待っている子供たち

カナダ国内での養子縁組は、0歳からを希望すると、通常病院で受け渡しの新生児となる。
これにはかなり驚いたのだが、ちゃんと理由があって、産みの親が病院を出たら赤ちゃんを育てられないという事実はもちろんのこと、子供の事を一番に考えての方法だからだ。
子供は産まれてから親との未接触が長ければ長い程、のちに様々な障害となって現れる可能性が高くなる。健全な脳の発育のためには、とにかく産まれて目が開く前にきちんと肌と肌の触れ合い、母親となる人物との接触が重要なのだと聞いた。
なので妊娠中から養父母を捜し、産まれたら即受け渡しとなる。

産まれた日に受け渡しにならなかった赤ちゃんには、なんらかの健康上の問題があることがほとんどで、健康でない赤ちゃんを望まない養父母の元へは行かずに、養護施設や里親の元へ送られる。
赤ちゃんは産まれた時に、養子に出されるか施設に送られるか振り分けられるのだ。

養護施設では0歳からティーンまでの子がいて、体や脳、精神に生まれつき何らかの障害がある子、親から虐待を受けて来た子、親が亡くなり身寄りの無い子などが、養父母が現れるのを待っている。
時々、年齢の上の子を希望する養父母もおり、施設から出て幸せをつかむ子もいるが、施設に送られた子の家族になってくれる人は悲しい事にやはり少ない。
施設に長く居れば居る程、家族との触れ合いがないトラウマが長引き、育てるのは難しくなっていくから、すでに子育て経験のある夫婦が希望することが多い。
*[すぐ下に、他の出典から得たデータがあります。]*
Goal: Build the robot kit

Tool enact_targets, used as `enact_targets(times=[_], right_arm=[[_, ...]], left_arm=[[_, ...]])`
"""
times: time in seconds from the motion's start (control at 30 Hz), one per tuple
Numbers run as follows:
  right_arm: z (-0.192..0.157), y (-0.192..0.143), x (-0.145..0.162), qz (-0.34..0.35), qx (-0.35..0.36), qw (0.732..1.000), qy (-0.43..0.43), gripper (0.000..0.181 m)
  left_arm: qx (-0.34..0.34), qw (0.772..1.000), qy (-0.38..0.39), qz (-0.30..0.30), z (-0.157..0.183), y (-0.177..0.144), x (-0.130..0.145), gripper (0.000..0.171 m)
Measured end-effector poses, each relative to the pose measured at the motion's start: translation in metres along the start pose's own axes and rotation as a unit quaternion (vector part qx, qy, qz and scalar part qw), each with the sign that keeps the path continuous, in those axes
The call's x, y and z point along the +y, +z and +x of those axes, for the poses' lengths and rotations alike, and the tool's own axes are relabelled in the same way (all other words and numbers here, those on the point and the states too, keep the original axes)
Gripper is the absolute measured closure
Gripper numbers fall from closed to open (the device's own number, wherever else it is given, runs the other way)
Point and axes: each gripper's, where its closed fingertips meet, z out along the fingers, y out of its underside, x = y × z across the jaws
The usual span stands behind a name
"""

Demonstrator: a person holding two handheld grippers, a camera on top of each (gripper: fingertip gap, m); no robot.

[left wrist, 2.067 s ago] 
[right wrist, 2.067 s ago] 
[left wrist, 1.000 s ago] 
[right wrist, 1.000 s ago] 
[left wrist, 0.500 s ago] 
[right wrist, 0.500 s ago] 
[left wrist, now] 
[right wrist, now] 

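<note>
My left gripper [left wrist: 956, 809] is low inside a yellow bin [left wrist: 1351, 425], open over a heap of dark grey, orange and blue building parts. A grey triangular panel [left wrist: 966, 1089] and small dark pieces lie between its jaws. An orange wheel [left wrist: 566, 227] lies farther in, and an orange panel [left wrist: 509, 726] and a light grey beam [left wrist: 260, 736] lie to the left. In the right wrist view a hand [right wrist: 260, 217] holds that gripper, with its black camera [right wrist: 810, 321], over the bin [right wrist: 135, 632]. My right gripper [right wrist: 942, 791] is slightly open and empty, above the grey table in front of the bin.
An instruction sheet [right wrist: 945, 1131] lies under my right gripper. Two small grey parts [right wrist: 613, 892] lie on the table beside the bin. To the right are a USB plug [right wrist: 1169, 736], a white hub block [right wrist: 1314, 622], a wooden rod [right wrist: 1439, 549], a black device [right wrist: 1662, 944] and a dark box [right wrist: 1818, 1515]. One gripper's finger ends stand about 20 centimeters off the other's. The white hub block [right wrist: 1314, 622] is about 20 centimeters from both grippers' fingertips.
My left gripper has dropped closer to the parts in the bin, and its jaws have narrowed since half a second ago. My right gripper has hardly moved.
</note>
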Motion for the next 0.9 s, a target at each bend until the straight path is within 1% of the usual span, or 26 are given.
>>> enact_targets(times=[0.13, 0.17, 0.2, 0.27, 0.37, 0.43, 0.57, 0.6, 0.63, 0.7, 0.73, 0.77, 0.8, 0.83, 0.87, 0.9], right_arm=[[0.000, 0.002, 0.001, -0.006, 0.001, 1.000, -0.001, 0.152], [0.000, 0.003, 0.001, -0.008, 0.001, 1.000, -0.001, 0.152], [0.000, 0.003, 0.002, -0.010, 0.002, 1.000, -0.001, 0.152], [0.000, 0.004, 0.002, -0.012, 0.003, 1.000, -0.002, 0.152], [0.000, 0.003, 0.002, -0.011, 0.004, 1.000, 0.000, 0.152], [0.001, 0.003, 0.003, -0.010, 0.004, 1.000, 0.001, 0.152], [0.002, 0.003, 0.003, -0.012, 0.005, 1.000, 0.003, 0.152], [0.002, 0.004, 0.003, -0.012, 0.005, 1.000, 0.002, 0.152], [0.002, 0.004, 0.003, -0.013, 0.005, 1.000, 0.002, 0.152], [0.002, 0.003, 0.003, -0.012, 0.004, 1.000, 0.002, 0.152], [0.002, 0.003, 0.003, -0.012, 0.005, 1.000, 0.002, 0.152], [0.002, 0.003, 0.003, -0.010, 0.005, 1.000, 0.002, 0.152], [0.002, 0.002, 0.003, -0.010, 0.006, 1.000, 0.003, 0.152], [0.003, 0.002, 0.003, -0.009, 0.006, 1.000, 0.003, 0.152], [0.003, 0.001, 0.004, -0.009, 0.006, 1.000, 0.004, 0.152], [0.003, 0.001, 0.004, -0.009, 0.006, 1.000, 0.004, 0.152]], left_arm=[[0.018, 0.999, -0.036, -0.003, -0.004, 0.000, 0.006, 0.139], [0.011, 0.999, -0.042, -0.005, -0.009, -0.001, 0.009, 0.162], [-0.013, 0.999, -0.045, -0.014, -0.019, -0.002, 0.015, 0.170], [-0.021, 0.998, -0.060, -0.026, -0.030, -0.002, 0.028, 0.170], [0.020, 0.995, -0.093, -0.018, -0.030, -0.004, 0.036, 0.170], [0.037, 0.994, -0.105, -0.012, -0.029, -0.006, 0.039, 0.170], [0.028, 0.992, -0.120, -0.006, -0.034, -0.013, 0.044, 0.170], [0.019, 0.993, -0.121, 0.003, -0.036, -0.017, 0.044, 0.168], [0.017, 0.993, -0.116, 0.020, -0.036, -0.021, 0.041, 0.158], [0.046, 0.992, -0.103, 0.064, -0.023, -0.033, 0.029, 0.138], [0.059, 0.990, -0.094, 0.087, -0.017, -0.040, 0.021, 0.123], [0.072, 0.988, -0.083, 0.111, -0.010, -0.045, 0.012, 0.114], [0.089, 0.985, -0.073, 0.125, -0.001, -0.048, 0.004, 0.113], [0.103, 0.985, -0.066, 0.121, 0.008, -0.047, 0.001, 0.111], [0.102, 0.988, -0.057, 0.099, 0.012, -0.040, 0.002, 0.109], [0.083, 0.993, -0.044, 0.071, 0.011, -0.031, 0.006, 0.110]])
これらの『待っている子供たち』を養子に迎える場合、養子縁組にかかる費用は全て無料、政府から月に1000ドル程の補助、医療やカウンセリングなどのケアにかかる必要経費を生涯にかけて援助してくれるのだそうだ。
それだけ、待っている子を養子に迎えようと言うボランティア精神旺盛な養父母は少ないということ。


どんな親も自分の子供が五体満足健康で産まれてくれる事を望むように、養父母も家族に迎えるなら健康な子を望む。
『待っている子供たち』を可哀想だし、気の毒に思う。
しかしどうしても聖人になる事が出来ない私たちも、やはり多くの夫婦と同様に、健康な赤ちゃんを望んでいる。